I smiled. Maybe this was a cultural difference. When I was in Stockholm, Veronica had told me that Swedes were much less embarrassed about sex than North Americans. But I wasn’t sure that was the whole explanation. Niklas was different than anyone I had met anywhere.

Niklas’s voice rumbled again in my ear. “Because you or I like certain things during sex, are you worried that this means we want the same things in the rest of our relationship? Or maybe we will sometime in the future?”

I leaned back a little to absorb the surprise of having my psyche, so nebulous to me, so neatly summed up.

“Yep, I guess that’s it.” I chuckled.

Niklas smiled a little, but he didn’t laugh. Instead he let his hands brush down my shoulders and arms until we arrived at my hands. He slid both of his palms under mine.
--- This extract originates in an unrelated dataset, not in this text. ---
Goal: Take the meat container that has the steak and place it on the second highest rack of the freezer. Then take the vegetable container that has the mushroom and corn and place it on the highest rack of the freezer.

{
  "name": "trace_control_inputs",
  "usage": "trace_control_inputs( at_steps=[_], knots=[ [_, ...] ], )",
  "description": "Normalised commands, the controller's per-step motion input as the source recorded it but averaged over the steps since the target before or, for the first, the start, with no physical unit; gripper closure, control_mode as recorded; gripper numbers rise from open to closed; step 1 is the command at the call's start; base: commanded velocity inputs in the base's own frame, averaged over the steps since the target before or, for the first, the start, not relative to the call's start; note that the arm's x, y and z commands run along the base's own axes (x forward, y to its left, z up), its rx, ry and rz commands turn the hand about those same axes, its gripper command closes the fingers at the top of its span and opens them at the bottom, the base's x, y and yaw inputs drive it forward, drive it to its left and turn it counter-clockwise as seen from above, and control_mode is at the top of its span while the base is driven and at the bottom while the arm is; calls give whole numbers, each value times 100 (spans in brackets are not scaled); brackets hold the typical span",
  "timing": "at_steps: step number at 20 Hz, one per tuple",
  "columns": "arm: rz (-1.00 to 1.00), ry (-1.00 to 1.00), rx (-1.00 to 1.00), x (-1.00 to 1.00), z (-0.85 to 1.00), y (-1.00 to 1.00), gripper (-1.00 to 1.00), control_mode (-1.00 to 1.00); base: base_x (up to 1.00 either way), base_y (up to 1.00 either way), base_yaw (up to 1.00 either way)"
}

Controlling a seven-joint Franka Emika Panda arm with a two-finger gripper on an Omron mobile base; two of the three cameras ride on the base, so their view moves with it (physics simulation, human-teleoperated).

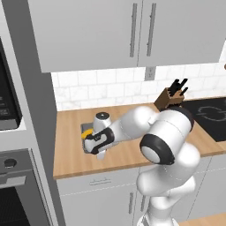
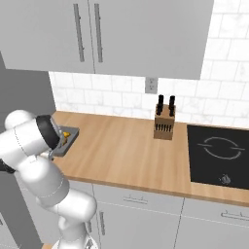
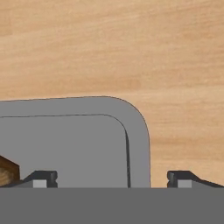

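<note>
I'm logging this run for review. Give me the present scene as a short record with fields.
setting: wooden counter under grey wall cabinets
container: grey tray on the counter, something yellow inside
hand: hand open, low over the tray's corner, one fingertip inside the rim, the other outside, holding nothing
nearby: knife block by the wall, cooktop to the right

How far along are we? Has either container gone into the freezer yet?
Nothing looks done yet. A grey container with yellow food sits on the wooden counter. The gripper is over it, open, one fingertip inside the wall and the other outside, so a grab seems in hand. Placing it in the freezer is left; I can't judge the other container.
</note>
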Motion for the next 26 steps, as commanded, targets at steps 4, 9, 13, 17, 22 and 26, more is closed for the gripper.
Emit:
trace_control_inputs(
  at_steps=[4, 9, 13, 17, 22, 26],
  knots=[
    [0, 0, 0, 3, 0, 0, 100, -100, 0, 0, 0],
    [0, 0, 0, 0, 0, 0, 100, -100, 0, 0, 0],
    [0, 0, 0, 0, 0, 0, 100, -100, 0, 0, 0],
    [0, 0, 0, -1, 0, 0, 100, -100, 0, 0, 0],
    [0, 0, 0, -6, 34, -4, 100, -100, 0, 0, 0],
    [0, -2, 0, -22, 79, 0, 100, -100, 0, 0, 0]
  ],
)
“Caroline, let’s just think about our relationship for a moment,” he said, his bright blue eyes intense and open. “Have I ever tried to push you into anything?”

“I guess not.”

He squeezed my hands.

“There have been things that I’ve wanted,” he said, “like you staying here in this house with me. But I don’t think I’ve tried to force anything on you.”

I snorted. “I probably would have run the other way if you did.”

“I know that,” said Niklas. “I know you were in the middle of taking your life into your own hands when I came along, and I want that for you, too.”

He leaned forward and let his lips press against mine. He moved back only a fraction to speak again.

“And that’s not going to change just because you’re staying at my house or because you want to suck me off in my car. Which has been on my mind ever since you mentioned it, by the way.”

“I can’t imagine,” I said dryly, smiling.